Ahad 08 Dec 2024 16:06 WIB

Bahaya Menumpuk-numpuk Harta

Islam melarang umatnya menumpuk-numpuk harta demi diri pribadi.

Harta (ilustrasi)
Foto: dok wiki
Harta (ilustrasi)

REPUBLIKA.CO.ID, JAKARTA -- Pada suatu hari, Nabi Muhammad SAW keluar rumah sambil memegang tangan sahabatnya, Abu Dzar al-Ghifari. Kemudian, beliau bersabda, "Wahai Abu Dzar, tahukah kamu bahwa di depan kita ada sebuah tanjakan yang sulit yang hanya bisa dilalui oleh orang-orang yang ringan beban?"

Abu Dzar pun bertanya, "Wahai Rasulullah, apakah saya ini termasuk orang-orang yang ringan atau sarat beban?"

Baca Juga

Rasulullah SAW menjawab dengan pertanyaan, "Apakah kamu punya makanan untuk hari ini?"

"Ya."

Rasulullah bertanya lagi, "Untuk esok pagi?"

"Ya," jawabnya lagi.

Rasulullah kembali bertanya, "Untuk besok lusa?"

"Tidak."

Kemudian, Rasulullah SAW menegaskan, "Kalau kamu mempunyai makanan yang cukup untuk tiga hari, maka kamu termasuk orang-orang yang sarat beban."
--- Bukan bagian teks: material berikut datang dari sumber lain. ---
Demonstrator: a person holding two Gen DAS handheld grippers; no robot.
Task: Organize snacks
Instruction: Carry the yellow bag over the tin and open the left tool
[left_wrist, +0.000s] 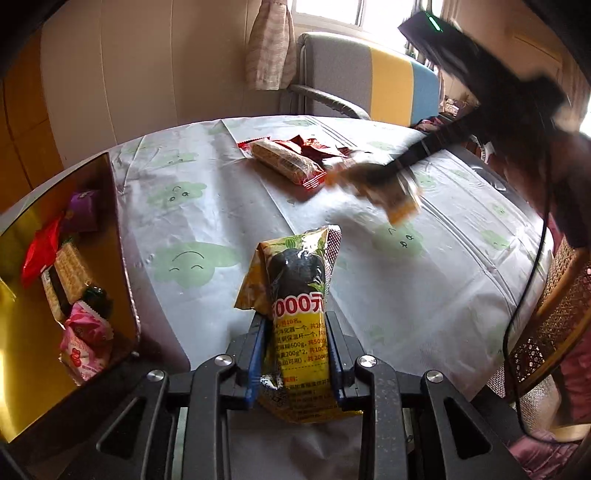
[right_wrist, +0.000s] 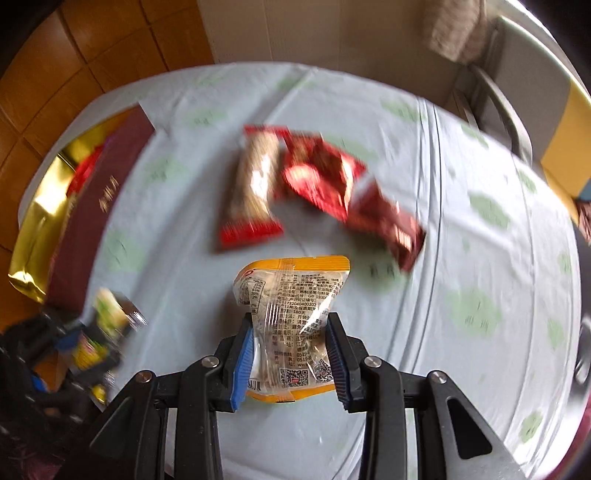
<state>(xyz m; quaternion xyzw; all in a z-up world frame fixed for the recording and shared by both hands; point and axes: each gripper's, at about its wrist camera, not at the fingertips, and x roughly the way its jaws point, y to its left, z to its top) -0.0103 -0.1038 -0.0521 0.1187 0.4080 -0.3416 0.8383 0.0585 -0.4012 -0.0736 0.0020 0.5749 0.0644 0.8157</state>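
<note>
The left tongs (left_wrist: 295, 354) were pinching a yellow packet with a dark picture (left_wrist: 299, 306), which stood upright between the blue pads (left_wrist: 256, 363) above the worktop (left_wrist: 221, 206). To the left of these tongs, close by, sat a gold-lined box (left_wrist: 55, 332) holding several wrapped snacks, among them a pink packet (left_wrist: 86, 345) and a red one (left_wrist: 38, 254). Ahead of the left tongs, well apart, a biscuit bar in a red-ended wrapper (left_wrist: 286, 162) lay on the worktop against some dark red packets (left_wrist: 314, 147).

The right tongs (right_wrist: 290, 354) were clamped on a clear packet with orange edges (right_wrist: 291, 314), its printed back facing the camera, held off the pale cloth with green prints (right_wrist: 480, 295). Beyond the right tongs lay the biscuit bar (right_wrist: 255, 188) and, touching it on its right, the dark red packets (right_wrist: 332, 177). The box (right_wrist: 48, 206) was far off to their left, with the left tongs and their yellow packet (right_wrist: 110, 325) blurred near its closer end. In the left wrist view the right tongs (left_wrist: 373, 173) appeared blurred ahead and to the right, carrying the orange-edged packet (left_wrist: 395, 199).
</note>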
Yang dimaksud dengan "tanjakan yang sulit" oleh hadis tersebut adalah jalan menuju kebahagiaan akhirat. Adapun yang dimaksud dengan "beban" adalah harta.

Hal itu, karena proses materialisasi membuat angan-angan menjadi panjang. Setiap hari sibuk menumpuk harta. Tidak sebatas untuk diri sendiri. Bahkan dipikirkan pula agar bisa mewariskannya dalam jumlah besar, khawatir kalau anak kelak melarat.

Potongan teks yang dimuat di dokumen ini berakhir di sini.